■ TASK DETAILS
Starting from the line in which "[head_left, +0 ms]" appears, set down each line exactly through the end of the listing, and nothing else. Leave out pictures.

■ GIVEN MATERIAL
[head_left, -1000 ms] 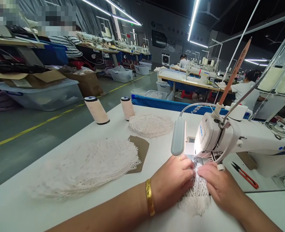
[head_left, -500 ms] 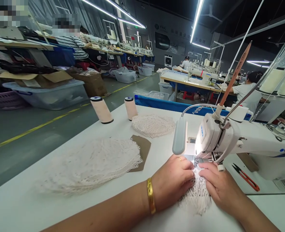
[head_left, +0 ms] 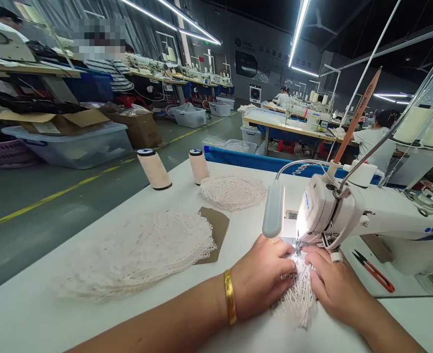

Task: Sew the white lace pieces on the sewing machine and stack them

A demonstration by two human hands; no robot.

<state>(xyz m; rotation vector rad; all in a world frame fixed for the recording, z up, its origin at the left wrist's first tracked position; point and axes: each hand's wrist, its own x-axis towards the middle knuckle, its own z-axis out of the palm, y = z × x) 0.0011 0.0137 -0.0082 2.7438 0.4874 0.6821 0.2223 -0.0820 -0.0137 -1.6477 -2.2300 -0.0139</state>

■ WORKED SOLUTION
[head_left, +0 ms] 

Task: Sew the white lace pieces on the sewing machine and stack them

A demonstration by two human hands; no robot.

<state>(xyz m; rotation vector rad; all in a world frame fixed for the recording, z up, its origin at the left wrist's first tracked position; point and axes: each hand's wrist, its own x-axis towards the middle knuckle, its own z-axis out of the palm, y = z × x) 0.0011 0.0137 -0.0082 2.7438 0.4874 0.6821 0.2223 -0.0820 -0.0137 -1.6477 -2.2300 -0.0139</state>

No further output is needed for the exercise.